State Key Laboratory of Bioreactor Engineering, East China University of Science and Technology, Shanghai, People's Republic of China.
Appl Microbiol Biotechnol. 2010 Jan;85(3):615-24. doi: 10.1007/s00253-009-2118-1. Epub 2009 Jul 25.
In this study, a 3.7-kb DNA fragment was cloned from Rhodococcus sp. ECU0066, and the sequence was analyzed.

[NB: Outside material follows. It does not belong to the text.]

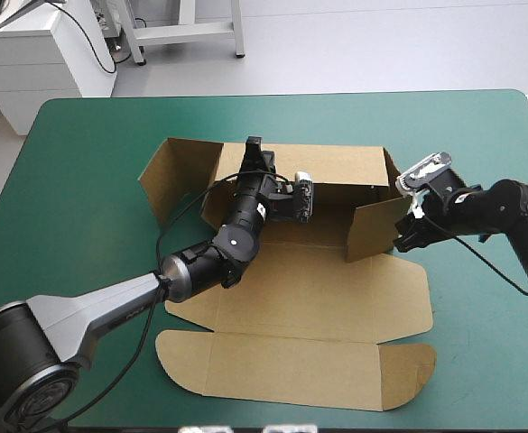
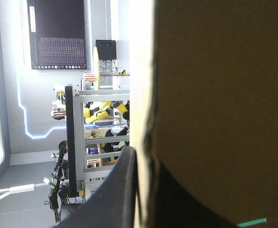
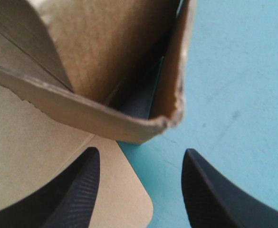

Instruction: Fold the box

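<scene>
Your box [image 1: 309,298] lies at the middle of the teal-green cover [image 1: 83,180], partly raised. The back wall [image 1: 336,167] stands upright toward 12 o'clock. The right wall [image 1: 376,225] is up too, angled inward from the back wall's 3 o'clock end. The left flap [image 1: 169,176] splays outward toward 10 o'clock. The lid [image 1: 291,365] lies flat on the cover toward 6 o'clock, its rounded tabs at both ends.

Your left arm comes in from 7 o'clock across the flat floor of the box. The left gripper [image 1: 256,155] sits on the top edge of the back wall, near its 9 o'clock end. In the left wrist view the board's edge runs straight down between the two black fingers [image 2: 122,190], one on each face. They are all but closed on the sheet, so you have that wall pinched.

Your right arm comes in from 3 o'clock. The right gripper [image 1: 408,236] is just beside the near outer corner of the right wall. Its wrist view shows the fingers spread wide, holding nothing. One is over the flat board and the other over the cover, with the wall's frayed corner just ahead of the gap. You cannot tell whether either finger touches the board.
</scene>
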Tool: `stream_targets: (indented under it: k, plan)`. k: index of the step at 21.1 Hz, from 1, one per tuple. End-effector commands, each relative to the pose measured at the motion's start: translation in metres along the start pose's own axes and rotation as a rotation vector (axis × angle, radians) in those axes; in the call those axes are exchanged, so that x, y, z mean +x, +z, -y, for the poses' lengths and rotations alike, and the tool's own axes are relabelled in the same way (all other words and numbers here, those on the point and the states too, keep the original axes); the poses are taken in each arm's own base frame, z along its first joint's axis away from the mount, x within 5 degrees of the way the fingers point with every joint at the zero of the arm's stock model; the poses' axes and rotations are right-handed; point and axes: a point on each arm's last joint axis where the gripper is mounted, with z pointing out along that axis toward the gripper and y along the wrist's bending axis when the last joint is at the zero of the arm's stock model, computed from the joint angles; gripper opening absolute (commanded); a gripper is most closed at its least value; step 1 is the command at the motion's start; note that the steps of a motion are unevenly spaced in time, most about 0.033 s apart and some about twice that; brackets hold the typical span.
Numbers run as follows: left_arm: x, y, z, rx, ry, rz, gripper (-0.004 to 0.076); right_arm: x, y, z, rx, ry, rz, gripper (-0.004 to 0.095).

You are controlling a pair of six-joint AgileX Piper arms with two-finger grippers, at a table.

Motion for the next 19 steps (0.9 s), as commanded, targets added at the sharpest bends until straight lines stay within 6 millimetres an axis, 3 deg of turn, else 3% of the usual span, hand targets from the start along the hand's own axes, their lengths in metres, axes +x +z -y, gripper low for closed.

It was revealed that the largest one (2,361 bp) of this gene fragment encodes a protein consisting of 787 amino acids, with 73% identity to P450RhF (accession number AF45924) from Rhodococcus sp. NCIMB 9784. The gene of this new P450 monooxygenase (named as P450SMO) was successfully expressed in Escherichia coli BL21 (DE3), and the enzyme was also purified and characterized. In the presence of reduced nicotinamide adenine dinucleotide phosphate, the enzyme showed significant sulfoxidation activity towards several sulfides, with (S)-sulfoxides as the predominant product. The p-chlorothioanisole, p-fluorothioanisole, p-tolyl methyl sulfide, and p-methoxythioanisole showed relatively higher activities than the other sulfides, but the stereoselectivity for p-methoxythioanisole was much lower. The optimal activity of the purified enzyme toward p-chlorothioanisole occurred at pH 7.0 and 30 degrees C. The current study is the first to report a recombinant cytochrome P450 enzyme of Rhodococcus sp. which is responsible for the asymmetric oxidation of sulfides. The new enzymatic activity of P450SMO on the above compounds makes it an attractive biocatalyst for asymmetric synthesis of enantiopure sulfoxides.
在这项研究中,从 Rhodococcus sp. ECU0066 中克隆了一个 3.7kb 的 DNA 片段,并对其序列进行了分析。结果表明,该基因片段中最大的一个(2361bp)编码一种蛋白,由 787 个氨基酸组成,与 Rhodococcus sp. NCIMB 9784 的 P450RhF(登录号 AF45924)具有 73%的同源性。这种新的 P450 单加氧酶(命名为 P450SMO)的基因成功地在大肠杆菌 BL21(DE3)中表达,并且该酶也被纯化和表征。在还原型烟酰胺腺嘌呤二核苷酸磷酸存在的情况下,该酶对几种硫醚表现出显著的氧化脱硫活性,以(S)-亚砜为主要产物。对氯苯甲硫醚、对氟苯甲硫醚、对甲苯甲基硫醚和对甲氧基苯甲硫醚的活性相对较高,但对甲氧基苯甲硫醚的立体选择性要低得多。该酶对 p-氯苯甲硫醚的最适活性出现在 pH7.0 和 30℃。本研究首次报道了一种负责不对称氧化硫醚的 Rhodococcus sp. 的重组细胞色素 P450 酶。P450SMO 对上述化合物的新酶活性使其成为手性纯亚砜不对称合成的有吸引力的生物催化剂。